What to work on: Take the data below and copy exactly the lines starting at the one with "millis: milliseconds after" and finishing at the one with "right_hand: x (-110", both included.

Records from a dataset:
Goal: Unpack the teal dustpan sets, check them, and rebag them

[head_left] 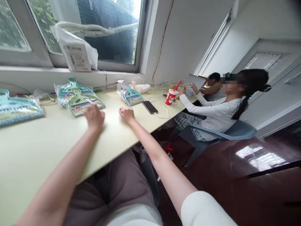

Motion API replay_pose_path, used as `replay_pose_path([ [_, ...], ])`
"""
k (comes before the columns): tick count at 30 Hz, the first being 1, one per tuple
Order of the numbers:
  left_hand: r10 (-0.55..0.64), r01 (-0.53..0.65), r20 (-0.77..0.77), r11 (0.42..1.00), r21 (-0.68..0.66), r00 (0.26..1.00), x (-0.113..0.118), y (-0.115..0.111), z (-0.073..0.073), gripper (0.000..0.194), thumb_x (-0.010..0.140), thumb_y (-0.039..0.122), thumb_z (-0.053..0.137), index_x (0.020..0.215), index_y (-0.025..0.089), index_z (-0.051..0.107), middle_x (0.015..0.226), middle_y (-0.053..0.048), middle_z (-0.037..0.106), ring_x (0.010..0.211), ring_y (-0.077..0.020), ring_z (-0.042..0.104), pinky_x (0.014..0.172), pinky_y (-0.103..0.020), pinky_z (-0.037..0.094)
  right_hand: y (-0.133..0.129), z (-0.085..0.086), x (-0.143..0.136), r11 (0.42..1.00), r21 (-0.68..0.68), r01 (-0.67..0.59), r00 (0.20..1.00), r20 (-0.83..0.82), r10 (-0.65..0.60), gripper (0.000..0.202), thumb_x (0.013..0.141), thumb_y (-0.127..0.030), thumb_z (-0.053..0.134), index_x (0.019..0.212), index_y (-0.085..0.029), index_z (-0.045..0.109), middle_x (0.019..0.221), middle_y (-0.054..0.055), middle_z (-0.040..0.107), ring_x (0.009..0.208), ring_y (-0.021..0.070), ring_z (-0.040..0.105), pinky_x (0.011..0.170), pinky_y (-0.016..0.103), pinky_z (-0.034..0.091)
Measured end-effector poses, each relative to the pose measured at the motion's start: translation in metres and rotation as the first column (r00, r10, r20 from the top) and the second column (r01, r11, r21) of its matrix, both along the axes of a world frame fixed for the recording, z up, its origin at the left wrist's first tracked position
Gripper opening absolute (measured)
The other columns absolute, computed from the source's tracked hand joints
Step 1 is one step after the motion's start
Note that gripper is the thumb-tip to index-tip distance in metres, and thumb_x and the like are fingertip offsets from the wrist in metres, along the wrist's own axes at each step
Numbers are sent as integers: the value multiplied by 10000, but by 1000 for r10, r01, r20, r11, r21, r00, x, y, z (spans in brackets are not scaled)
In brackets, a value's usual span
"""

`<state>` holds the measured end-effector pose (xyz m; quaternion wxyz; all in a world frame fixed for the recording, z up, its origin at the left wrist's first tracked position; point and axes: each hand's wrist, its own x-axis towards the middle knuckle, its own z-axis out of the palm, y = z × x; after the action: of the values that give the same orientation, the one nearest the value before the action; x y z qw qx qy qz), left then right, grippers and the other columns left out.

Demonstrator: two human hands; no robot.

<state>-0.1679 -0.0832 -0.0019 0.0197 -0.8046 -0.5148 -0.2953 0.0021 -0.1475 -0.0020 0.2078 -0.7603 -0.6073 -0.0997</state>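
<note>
The left hand (94, 116) is laid, fingers loosely spread, on a bagged teal brush pack (78, 98) lying on the counter (42, 147) below the window. The right hand (127, 114) rests empty and half-curled beside it. Print on the pack's card is seen but cannot be read.

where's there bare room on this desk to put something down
The widest bare stretch of desk runs from the near edge toward the left hand. A smaller patch lies between the right hand and the phone. It is crowded along the window: packaged toy sets, another stack, then cables and a red cup.
</note>
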Motion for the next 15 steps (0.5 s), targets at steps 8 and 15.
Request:
replay_pose_path([
  [8, 491, -494, 135, 870, -19, 860, -177, 18, -4, 639, 966, 399, 329, 1502, 60, 247, 1695, -159, 38, 1568, -284, -24, 1258, -539, 38, 18, -9, -126, 936, 25, -351, 936, -17, 351, 345, 977, -325, 562, 1309, -231, 564, 1487, 88, 515, 1404, 244, 400, 1136, 446, 364],
  [15, 552, -527, -80, 731, -433, 830, -203, 38, 1, 657, 960, 431, 363, 1508, 74, 420, 1660, -201, 221, 1555, -358, 136, 1233, -592, 28, 36, -7, -223, 897, 66, -438, 893, -85, 442, 370, 963, -204, 549, 1331, -191, 578, 1522, 110, 494, 1435, 256, 387, 1169, 457, 339],
])
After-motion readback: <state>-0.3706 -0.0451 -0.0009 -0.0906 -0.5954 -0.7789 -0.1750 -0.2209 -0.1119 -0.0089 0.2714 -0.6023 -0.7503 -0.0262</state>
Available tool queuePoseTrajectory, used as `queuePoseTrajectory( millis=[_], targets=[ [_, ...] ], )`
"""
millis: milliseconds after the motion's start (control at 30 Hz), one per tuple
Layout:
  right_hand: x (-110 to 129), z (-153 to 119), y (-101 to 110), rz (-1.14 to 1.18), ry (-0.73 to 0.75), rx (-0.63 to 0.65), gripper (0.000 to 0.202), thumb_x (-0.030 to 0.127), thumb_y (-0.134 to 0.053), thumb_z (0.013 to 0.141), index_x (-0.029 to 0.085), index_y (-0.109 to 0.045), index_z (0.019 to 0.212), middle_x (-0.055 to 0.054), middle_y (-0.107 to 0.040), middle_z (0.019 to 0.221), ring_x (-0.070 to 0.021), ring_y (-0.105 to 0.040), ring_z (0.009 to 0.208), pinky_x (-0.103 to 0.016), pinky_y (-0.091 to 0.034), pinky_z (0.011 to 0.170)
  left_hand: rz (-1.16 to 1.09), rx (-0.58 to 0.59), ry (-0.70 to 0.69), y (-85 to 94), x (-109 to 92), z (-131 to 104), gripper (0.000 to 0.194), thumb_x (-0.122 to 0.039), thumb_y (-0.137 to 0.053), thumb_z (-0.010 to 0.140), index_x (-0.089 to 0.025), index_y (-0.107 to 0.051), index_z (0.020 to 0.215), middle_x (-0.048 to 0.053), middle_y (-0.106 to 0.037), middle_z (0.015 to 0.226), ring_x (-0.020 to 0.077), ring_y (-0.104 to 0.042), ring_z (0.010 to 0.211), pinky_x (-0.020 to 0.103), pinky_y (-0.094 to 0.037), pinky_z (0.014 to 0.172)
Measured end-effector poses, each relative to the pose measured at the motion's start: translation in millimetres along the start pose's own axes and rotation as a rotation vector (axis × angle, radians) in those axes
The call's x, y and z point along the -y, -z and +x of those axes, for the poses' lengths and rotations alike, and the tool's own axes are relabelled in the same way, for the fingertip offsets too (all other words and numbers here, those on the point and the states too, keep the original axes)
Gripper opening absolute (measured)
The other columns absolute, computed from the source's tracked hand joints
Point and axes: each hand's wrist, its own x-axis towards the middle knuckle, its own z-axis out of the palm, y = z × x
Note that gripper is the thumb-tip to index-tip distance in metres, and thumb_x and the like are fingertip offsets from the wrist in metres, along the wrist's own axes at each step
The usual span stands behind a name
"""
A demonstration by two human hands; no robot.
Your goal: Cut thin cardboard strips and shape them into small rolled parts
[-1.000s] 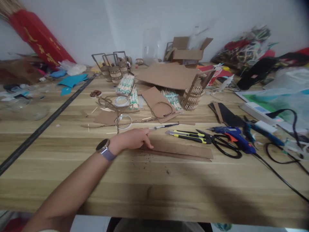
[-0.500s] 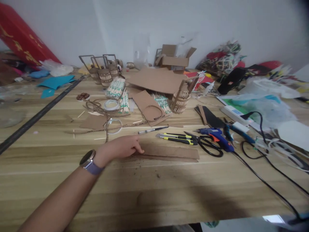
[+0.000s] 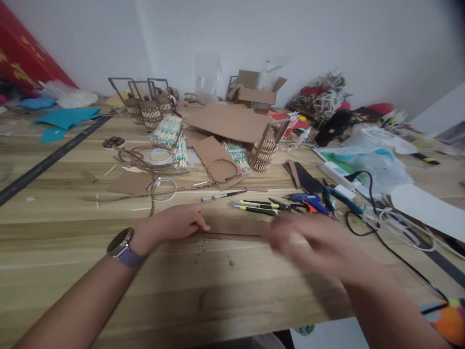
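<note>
The brown cardboard strips [image 3: 236, 227] lie flat on the near part of the tabletop [image 3: 145, 295], between the two hands. Their long axis runs left to right, roughly parallel to the near tabletop edge. One strip partly overlaps the other; the lower one shows as a narrow band along the near side. The left end is under the left hand; the right end is hidden behind the right hand.

Left hand [image 3: 179, 222]: narrow posture, fingers curled, thumb side touching the strips. Whether it grips or only presses cannot be told. Right hand [image 3: 308, 240]: positioned at the right end of the strips, motion-blurred. Its opening, and any contact with the strips, cannot be told.

Beyond the strips: a pen [image 3: 223, 196], a yellow-and-black cutter [image 3: 258, 211] with its blade toward the left, black scissors [image 3: 285, 206] partly covered by the right hand, and a blue glue gun [image 3: 308, 198], nozzle toward the left.

Containers: a carton [image 3: 257, 96] stands at the rear, flaps raised; its contents are unclear. Slatted buckets [image 3: 150, 115] with tall handles stand at rear left. A further slatted bucket [image 3: 264, 154] stands upright at centre right. A clear pack [image 3: 167, 131] holds pale sticks with green markings.
</note>
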Motion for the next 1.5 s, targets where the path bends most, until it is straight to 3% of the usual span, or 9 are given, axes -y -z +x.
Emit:
queuePoseTrajectory(
  millis=[100, 200, 400, 533, 700, 833, 1000, 1267, 1500],
  targets=[
    [-6.8, 66.1, -9.1, -0.036, -0.036, 0.196, 0.032, 0.038, -0.057, 0.094, 0.014, -0.07, 0.111, -0.012, -0.073, 0.105, -0.0254, -0.067, 0.095, -0.041, -0.053, 0.087, 0.004, -0.017, -0.016, -1.7, 1.3, -1.2, 0.035, -0.009, -0.051, 0.085, -0.027, -0.078, 0.098, 0.003, -0.064, 0.088, 0.0158, -0.061, 0.078, 0.023, -0.045, 0.07],
    [-6.0, 88.2, -18.9, -0.055, -0.074, 0.34, 0.03, 0.028, -0.066, 0.087, 0.015, -0.067, 0.114, -0.017, -0.069, 0.109, -0.0334, -0.062, 0.104, -0.048, -0.047, 0.091, 0.003, -0.027, -0.028, -2.8, 2.2, -1.9, 0.036, -0.008, -0.052, 0.085, -0.028, -0.078, 0.099, 0.003, -0.064, 0.088, 0.0158, -0.061, 0.078, 0.023, -0.045, 0.07],
    [-6.2, 87.8, -13.8, 0.057, -0.154, 0.481, 0.023, 0.027, -0.054, 0.092, 0.013, -0.06, 0.11, -0.018, -0.062, 0.11, -0.028, -0.064, 0.093, -0.039, -0.047, 0.083, -0.008, -0.02, -0.029, -2.5, 2.3, -1.5, 0.035, -0.009, -0.051, 0.086, -0.025, -0.078, 0.101, 0.004, -0.064, 0.087, 0.0172, -0.062, 0.079, 0.025, -0.045, 0.071],
    [0.2, 88.8, 2.7, 0.261, -0.149, 0.603, 0.024, 0.04, -0.043, 0.099, 0.02, -0.055, 0.097, -0.003, -0.065, 0.08, -0.0185, -0.064, 0.072, -0.03, -0.049, 0.069, -0.023, -0.024, -0.043, -2.7, 3.1, -0.7, 0.035, -0.008, -0.052, 0.086, -0.026, -0.079, 0.098, 0.004, -0.065, 0.088, 0.0167, -0.062, 0.08, 0.023, -0.045, 0.071],
    [21.5, 80.0, 11.8, 1.02, -0.413, 0.728, 0.039, 0.06, -0.047, 0.094, 0.022, -0.043, 0.104, 0.005, -0.054, 0.073, -0.0092, -0.053, 0.05, -0.021, -0.042, 0.046, -0.033, -0.042, -0.06, -2.9, 3.8, -1.3, 0.033, -0.009, -0.054, 0.087, -0.027, -0.078, 0.099, 0.003, -0.067, 0.085, 0.0155, -0.062, 0.076, 0.022, -0.045, 0.069],
    [36.7, 70.6, 14.7, 1.385, -0.65, 0.746, 0.041, 0.051, -0.064, 0.087, 0.023, -0.043, 0.108, 0.004, -0.056, 0.078, -0.0069, -0.051, 0.049, -0.019, -0.041, 0.044, -0.034, -0.056, -0.066, -3.3, 4.3, -1.9, 0.03, -0.012, -0.053, 0.089, -0.026, -0.079, 0.098, 0.002, -0.068, 0.085, 0.0149, -0.061, 0.074, 0.021, -0.045, 0.068],
    [41.3, 59.7, 16.0, 1.569, -0.651, 0.82, 0.045, 0.039, -0.066, 0.089, 0.024, -0.042, 0.124, 0.004, -0.055, 0.081, -0.0061, -0.051, 0.053, -0.019, -0.043, 0.049, -0.055, -0.053, -0.086, -2.8, 5.0, -0.4, 0.028, -0.014, -0.054, 0.091, -0.025, -0.078, 0.099, 0.002, -0.07, 0.086, 0.0148, -0.062, 0.076, 0.021, -0.044, 0.068],
    [41.9, 65.0, 11.9, 1.334, -0.383, 1.028, 0.058, 0.036, -0.058, 0.093, 0.027, -0.029, 0.143, -0.001, -0.051, 0.094, -0.0072, -0.051, 0.06, -0.023, -0.045, 0.055, -0.132, -0.027, -0.111, -4.2, 15.8, 6.2, 0.031, -0.006, -0.058, 0.086, -0.024, -0.078, 0.101, 0.002, -0.075, 0.09, 0.0153, -0.065, 0.079, 0.021, -0.044, 0.071],
    [64.5, 93.6, 2.8, 0.553, 0.036, 0.91, 0.027, 0.026, -0.043, 0.096, 0.019, -0.052, 0.121, -0.006, -0.065, 0.093, -0.016, -0.062, 0.074, -0.027, -0.046, 0.065, -0.193, 0.017, -0.124, -4.7, 24.5, 10.5, 0.038, 0.001, -0.06, 0.078, -0.024, -0.078, 0.101, 0.0, -0.077, 0.091, 0.0126, -0.066, 0.078, 0.018, -0.045, 0.069]
  ],
)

Your response:
millis: milliseconds after the motion's start (control at 30 Hz), one per tuple
Layout:
  right_hand: x (-110 to 129), z (-153 to 119), y (-101 to 110), rz (-1.14 to 1.18), ry (-0.73 to 0.75), rx (-0.63 to 0.65), gripper (0.000 to 0.202), thumb_x (-0.030 to 0.127), thumb_y (-0.134 to 0.053), thumb_z (0.013 to 0.141), index_x (-0.029 to 0.085), index_y (-0.109 to 0.045), index_z (0.019 to 0.212), middle_x (-0.055 to 0.054), middle_y (-0.107 to 0.040), middle_z (0.019 to 0.221), ring_x (-0.070 to 0.021), ring_y (-0.105 to 0.040), ring_z (0.009 to 0.208), pinky_x (-0.103 to 0.016), pinky_y (-0.091 to 0.034), pinky_z (0.011 to 0.170)

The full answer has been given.